YOUR OBJECTIVE: Find every line in the records below that holds the word "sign", and copy it out.

** Opening GIVEN DATA block **

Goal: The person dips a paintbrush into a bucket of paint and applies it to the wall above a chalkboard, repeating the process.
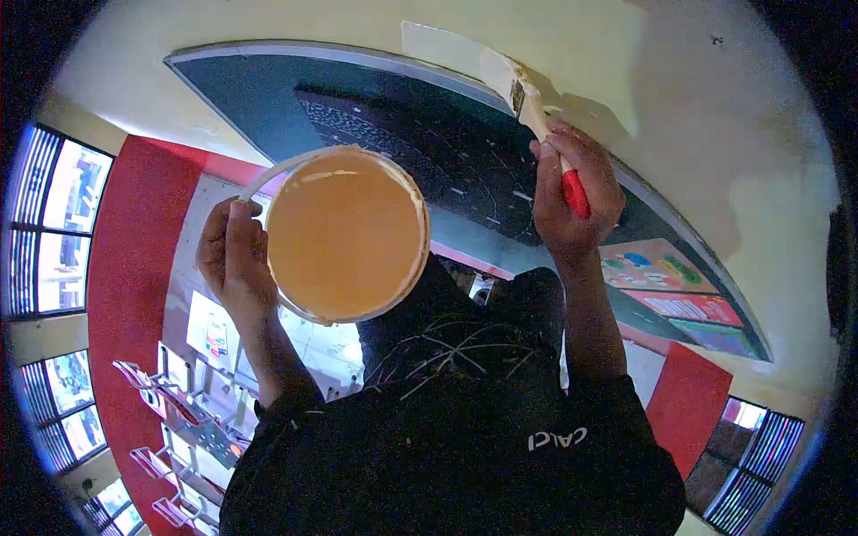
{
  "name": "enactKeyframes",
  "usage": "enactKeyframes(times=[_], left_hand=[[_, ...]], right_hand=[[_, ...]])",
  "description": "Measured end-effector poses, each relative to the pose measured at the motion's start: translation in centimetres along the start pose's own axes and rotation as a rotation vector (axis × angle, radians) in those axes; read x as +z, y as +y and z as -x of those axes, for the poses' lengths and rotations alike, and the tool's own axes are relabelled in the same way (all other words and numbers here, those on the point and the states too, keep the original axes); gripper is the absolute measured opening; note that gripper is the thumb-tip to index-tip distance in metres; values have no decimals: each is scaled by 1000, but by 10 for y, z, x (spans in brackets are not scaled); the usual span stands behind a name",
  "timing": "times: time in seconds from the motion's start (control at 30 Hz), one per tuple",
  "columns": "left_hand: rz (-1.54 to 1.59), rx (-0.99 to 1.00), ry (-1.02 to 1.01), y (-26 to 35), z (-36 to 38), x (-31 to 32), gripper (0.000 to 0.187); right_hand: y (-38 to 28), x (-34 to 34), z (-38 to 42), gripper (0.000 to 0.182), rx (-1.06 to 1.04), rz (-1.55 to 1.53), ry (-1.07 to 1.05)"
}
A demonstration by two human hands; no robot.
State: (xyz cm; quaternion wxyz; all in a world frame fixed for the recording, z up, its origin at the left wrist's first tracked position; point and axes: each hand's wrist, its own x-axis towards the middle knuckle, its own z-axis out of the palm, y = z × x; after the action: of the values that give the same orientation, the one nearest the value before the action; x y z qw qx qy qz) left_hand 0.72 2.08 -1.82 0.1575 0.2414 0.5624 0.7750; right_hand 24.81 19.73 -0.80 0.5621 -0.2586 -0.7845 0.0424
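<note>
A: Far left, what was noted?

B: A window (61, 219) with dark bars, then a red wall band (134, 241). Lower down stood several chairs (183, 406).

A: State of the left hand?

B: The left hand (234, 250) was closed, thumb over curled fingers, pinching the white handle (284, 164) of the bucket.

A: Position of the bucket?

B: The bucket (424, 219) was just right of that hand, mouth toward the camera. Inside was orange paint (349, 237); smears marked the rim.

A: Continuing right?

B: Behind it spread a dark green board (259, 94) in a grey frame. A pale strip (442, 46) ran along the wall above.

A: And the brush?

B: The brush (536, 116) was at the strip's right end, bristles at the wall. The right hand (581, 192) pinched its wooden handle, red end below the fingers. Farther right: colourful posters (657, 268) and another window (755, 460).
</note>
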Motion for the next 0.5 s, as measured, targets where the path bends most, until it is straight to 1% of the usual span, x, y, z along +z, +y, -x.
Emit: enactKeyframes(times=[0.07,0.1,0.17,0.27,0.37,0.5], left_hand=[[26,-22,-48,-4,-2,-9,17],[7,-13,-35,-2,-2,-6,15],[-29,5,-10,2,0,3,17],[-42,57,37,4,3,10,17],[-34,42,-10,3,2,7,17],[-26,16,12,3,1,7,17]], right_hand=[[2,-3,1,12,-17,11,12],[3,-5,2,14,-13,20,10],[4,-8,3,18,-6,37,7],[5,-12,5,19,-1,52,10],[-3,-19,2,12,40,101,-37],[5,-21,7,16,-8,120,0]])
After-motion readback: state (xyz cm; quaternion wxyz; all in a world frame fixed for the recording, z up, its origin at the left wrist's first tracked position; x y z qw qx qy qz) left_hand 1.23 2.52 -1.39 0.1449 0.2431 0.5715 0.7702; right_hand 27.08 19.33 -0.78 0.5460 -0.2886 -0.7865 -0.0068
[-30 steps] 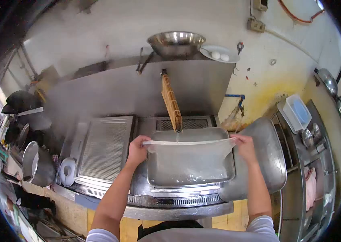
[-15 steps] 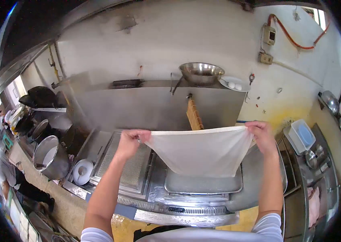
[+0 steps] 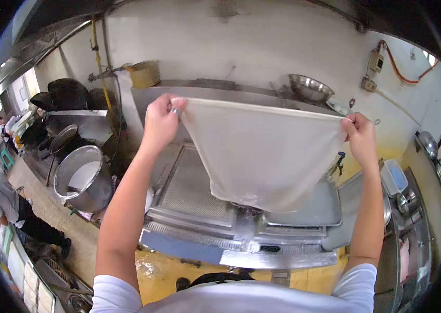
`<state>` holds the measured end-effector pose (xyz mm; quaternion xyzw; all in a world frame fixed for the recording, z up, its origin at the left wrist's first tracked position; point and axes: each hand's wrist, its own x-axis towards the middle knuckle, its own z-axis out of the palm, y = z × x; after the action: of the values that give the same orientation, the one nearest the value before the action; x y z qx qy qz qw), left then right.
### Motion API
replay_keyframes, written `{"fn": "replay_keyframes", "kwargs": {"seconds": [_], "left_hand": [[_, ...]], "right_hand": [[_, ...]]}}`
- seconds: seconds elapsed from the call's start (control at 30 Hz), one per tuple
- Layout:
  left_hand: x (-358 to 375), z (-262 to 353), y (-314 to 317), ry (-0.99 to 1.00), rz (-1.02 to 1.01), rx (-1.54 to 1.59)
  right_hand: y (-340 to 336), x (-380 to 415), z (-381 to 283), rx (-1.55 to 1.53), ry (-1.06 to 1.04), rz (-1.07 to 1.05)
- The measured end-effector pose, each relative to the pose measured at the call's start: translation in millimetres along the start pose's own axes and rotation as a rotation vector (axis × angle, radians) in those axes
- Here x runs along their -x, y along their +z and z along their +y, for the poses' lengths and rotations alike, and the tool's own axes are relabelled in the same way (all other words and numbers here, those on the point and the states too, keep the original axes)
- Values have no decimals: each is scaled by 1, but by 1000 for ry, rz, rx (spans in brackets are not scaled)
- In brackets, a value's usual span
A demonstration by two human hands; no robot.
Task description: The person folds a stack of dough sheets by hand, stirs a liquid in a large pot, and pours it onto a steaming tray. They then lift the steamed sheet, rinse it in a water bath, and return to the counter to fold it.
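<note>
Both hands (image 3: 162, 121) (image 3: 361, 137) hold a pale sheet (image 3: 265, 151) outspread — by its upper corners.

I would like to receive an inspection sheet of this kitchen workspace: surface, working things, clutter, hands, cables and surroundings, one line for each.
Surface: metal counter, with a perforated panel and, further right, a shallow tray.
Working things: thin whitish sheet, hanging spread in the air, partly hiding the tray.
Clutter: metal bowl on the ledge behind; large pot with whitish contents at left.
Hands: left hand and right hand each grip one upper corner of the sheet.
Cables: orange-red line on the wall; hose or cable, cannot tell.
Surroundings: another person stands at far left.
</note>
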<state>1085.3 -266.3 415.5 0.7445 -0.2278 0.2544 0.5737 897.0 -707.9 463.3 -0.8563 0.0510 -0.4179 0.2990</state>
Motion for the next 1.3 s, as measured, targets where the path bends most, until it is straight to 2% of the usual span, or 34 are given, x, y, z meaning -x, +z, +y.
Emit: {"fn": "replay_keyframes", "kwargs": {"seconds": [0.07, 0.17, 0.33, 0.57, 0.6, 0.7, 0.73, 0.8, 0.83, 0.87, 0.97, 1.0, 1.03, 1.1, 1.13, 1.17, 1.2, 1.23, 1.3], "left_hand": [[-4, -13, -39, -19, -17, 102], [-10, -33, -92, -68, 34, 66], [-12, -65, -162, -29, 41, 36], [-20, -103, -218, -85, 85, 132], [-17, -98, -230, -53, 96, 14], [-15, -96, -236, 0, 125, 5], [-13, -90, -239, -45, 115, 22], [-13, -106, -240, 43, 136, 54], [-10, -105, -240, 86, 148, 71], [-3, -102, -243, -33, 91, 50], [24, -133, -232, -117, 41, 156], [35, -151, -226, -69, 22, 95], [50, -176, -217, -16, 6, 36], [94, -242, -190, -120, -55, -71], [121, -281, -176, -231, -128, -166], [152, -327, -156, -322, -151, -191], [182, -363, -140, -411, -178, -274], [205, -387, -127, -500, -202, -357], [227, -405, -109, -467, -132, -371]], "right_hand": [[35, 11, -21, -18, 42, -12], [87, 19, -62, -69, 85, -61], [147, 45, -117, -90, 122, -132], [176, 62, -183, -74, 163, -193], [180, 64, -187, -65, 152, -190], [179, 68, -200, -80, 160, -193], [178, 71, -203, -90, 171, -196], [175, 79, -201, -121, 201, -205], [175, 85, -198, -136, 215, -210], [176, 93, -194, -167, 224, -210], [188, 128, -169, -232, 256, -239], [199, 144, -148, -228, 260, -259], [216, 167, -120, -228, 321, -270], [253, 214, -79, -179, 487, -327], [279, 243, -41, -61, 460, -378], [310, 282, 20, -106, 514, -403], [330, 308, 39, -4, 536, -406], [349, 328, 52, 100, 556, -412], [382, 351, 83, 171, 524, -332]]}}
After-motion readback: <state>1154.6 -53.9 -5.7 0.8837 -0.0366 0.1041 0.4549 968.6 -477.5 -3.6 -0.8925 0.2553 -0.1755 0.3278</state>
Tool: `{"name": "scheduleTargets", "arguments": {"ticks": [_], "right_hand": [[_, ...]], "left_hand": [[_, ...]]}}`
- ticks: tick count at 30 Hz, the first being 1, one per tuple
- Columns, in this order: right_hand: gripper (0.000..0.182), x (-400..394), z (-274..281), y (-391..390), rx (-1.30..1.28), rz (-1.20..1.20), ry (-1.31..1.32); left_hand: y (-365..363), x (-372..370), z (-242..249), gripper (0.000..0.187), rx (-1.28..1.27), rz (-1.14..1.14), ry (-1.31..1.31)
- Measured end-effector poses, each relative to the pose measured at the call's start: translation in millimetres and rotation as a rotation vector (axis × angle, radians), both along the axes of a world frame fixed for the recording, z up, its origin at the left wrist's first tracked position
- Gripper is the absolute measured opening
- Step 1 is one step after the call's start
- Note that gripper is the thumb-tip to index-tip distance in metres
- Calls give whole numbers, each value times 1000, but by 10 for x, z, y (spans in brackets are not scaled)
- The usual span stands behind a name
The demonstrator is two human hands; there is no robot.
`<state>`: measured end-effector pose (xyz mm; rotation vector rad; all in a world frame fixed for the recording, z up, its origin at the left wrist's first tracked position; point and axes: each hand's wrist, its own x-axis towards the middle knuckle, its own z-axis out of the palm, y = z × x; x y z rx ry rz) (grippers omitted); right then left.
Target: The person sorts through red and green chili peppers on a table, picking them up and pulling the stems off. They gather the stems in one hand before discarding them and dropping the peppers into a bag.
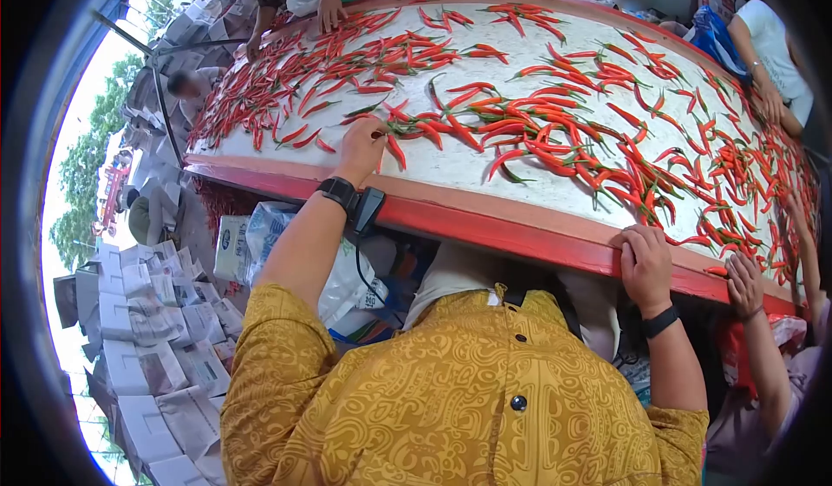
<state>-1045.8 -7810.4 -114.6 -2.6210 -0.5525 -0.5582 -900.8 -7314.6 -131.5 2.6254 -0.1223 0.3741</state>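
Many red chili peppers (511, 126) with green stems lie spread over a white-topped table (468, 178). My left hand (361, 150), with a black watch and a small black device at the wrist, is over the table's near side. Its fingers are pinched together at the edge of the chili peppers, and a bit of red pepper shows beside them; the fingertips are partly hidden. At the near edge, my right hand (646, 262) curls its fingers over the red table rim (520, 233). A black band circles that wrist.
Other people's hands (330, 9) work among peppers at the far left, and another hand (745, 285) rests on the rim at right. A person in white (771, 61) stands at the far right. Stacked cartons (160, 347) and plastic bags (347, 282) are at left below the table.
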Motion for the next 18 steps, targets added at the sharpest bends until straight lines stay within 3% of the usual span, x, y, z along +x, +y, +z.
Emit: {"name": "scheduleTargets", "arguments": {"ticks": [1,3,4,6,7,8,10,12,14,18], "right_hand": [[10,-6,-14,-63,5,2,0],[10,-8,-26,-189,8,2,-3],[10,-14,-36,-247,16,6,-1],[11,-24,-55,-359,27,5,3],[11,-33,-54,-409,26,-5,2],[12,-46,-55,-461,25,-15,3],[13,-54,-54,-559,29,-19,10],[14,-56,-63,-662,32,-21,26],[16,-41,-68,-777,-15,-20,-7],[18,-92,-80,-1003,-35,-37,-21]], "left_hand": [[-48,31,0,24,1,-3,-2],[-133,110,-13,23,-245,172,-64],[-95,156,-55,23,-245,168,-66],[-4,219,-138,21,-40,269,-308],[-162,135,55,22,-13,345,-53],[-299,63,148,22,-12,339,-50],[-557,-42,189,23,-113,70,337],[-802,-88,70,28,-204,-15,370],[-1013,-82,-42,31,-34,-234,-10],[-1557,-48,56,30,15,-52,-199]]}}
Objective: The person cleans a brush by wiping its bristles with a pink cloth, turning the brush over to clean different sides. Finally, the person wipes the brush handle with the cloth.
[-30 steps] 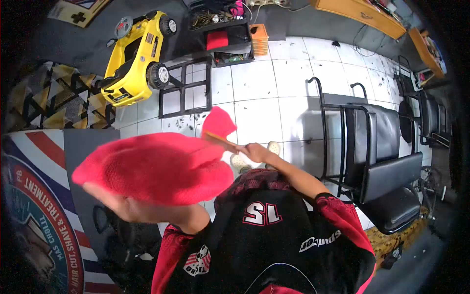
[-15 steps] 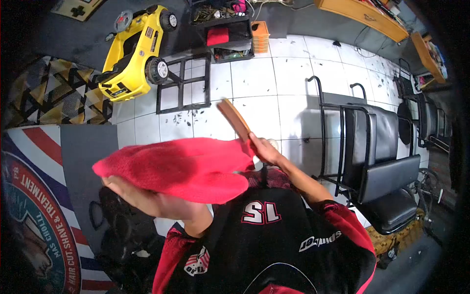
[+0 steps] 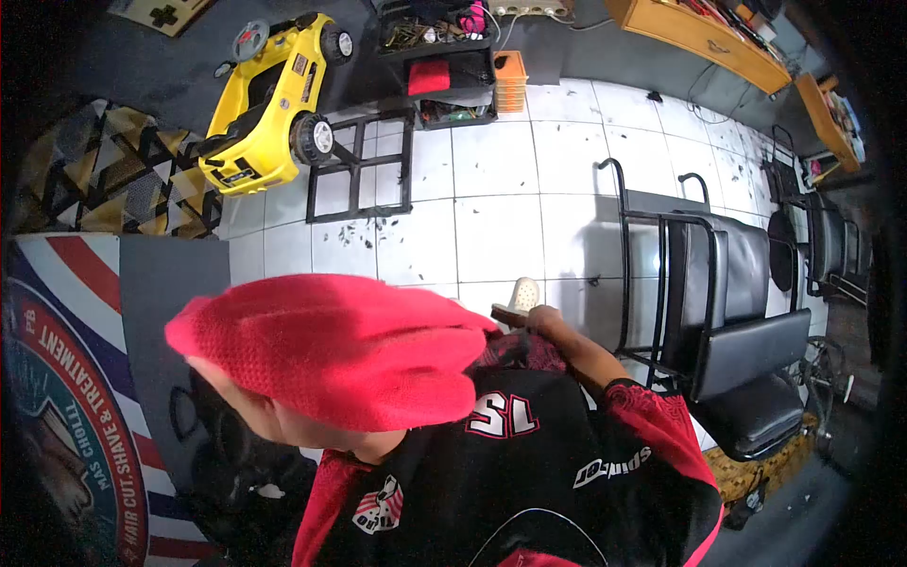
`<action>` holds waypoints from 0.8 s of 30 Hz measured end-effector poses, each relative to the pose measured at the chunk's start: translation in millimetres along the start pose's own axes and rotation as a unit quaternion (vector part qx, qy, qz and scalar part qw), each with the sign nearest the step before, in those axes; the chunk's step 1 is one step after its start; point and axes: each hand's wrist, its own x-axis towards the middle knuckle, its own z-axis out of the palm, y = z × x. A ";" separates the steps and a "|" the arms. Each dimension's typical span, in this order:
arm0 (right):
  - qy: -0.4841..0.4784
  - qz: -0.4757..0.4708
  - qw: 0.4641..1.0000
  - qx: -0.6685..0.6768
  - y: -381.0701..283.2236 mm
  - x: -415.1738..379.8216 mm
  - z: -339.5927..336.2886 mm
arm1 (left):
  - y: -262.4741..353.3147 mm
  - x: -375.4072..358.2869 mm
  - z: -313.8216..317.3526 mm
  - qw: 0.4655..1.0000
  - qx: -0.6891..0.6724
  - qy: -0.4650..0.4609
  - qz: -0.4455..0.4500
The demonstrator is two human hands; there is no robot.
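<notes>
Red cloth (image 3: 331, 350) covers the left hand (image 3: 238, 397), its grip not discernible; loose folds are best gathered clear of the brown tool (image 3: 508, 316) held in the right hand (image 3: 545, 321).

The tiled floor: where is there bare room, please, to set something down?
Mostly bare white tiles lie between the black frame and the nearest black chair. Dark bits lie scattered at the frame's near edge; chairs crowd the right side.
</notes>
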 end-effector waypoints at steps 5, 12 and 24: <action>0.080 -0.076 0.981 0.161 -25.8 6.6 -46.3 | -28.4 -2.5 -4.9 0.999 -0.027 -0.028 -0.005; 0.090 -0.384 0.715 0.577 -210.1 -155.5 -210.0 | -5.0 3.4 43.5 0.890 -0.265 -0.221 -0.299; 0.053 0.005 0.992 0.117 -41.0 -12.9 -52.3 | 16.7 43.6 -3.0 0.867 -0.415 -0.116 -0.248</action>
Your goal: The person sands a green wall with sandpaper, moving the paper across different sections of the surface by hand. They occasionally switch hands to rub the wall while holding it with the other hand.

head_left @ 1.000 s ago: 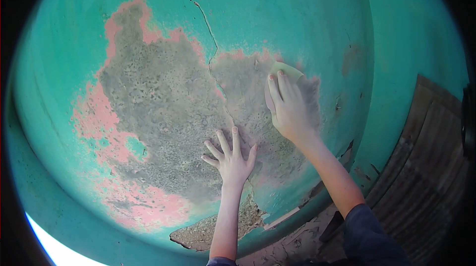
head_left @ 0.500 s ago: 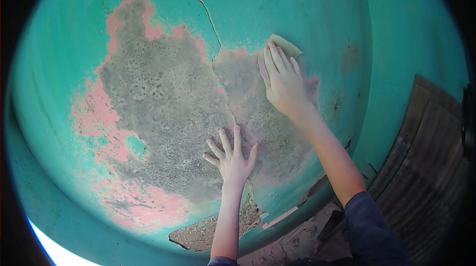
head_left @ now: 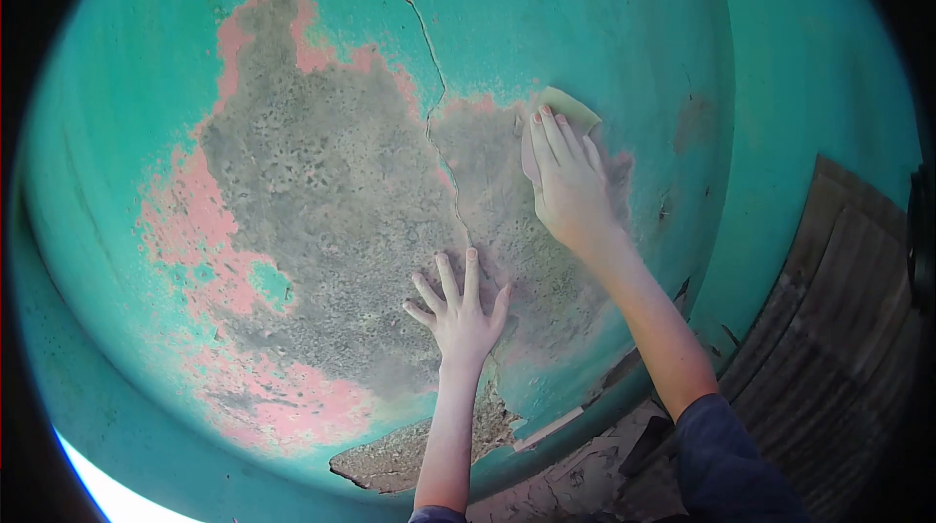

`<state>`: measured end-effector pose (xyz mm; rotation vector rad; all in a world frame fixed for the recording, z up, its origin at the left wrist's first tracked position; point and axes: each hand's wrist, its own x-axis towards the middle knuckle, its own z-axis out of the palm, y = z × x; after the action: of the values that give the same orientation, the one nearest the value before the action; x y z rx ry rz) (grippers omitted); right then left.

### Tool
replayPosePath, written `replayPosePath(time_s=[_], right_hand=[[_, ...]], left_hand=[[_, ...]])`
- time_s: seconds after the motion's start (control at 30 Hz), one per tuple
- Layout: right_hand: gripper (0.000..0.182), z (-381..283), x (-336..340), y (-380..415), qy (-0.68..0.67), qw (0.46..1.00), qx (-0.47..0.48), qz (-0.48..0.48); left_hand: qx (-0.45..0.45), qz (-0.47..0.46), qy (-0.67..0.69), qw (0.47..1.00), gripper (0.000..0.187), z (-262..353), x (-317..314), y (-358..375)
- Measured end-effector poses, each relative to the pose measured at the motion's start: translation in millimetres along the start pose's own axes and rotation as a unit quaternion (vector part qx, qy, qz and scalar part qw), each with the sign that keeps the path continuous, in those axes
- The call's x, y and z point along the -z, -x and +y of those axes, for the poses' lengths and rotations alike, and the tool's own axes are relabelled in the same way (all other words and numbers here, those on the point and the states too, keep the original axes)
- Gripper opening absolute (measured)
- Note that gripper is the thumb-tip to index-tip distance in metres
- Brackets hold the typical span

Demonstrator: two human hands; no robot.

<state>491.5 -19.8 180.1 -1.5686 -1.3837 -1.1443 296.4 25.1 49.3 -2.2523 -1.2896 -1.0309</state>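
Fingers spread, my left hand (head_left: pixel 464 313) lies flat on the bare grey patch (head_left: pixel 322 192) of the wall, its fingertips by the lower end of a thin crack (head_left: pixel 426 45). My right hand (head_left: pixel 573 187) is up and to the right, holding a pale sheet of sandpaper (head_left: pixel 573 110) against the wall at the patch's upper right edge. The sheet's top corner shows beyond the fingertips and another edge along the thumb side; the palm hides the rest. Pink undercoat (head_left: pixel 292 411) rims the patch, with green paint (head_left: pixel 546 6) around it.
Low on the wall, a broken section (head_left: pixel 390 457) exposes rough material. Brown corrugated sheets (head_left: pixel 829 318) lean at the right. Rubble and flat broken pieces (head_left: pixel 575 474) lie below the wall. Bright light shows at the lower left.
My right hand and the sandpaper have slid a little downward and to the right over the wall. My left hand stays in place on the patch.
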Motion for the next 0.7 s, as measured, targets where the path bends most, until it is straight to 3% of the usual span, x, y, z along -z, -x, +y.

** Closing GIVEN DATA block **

REPLY TO THE EXERCISE:
`<action>` holds waypoints from 0.8 s of 30 Hz measured end-effector poses, each relative to the pose measured at the chunk's start: translation in millimetres along the start pose's own axes and rotation as a unit quaternion (vector part qx, qy, qz and scalar part qw), each with the sign nearest the step before, in those axes; the chunk's step 1 is one step after its start; point and axes: each hand's wrist, its own x-axis towards the middle knuckle, its own z-axis out of the palm, y = z × x. A ";" separates the steps and a "|" the arms. Each dimension's typical span, in this order:
- Measured end-effector poses, each relative to the pose measured at the motion's start: translation in millimetres along the start pose's own axes and rotation as a unit quaternion (vector part qx, qy, qz and scalar part qw), each with the sign that keeps the path continuous, in those axes

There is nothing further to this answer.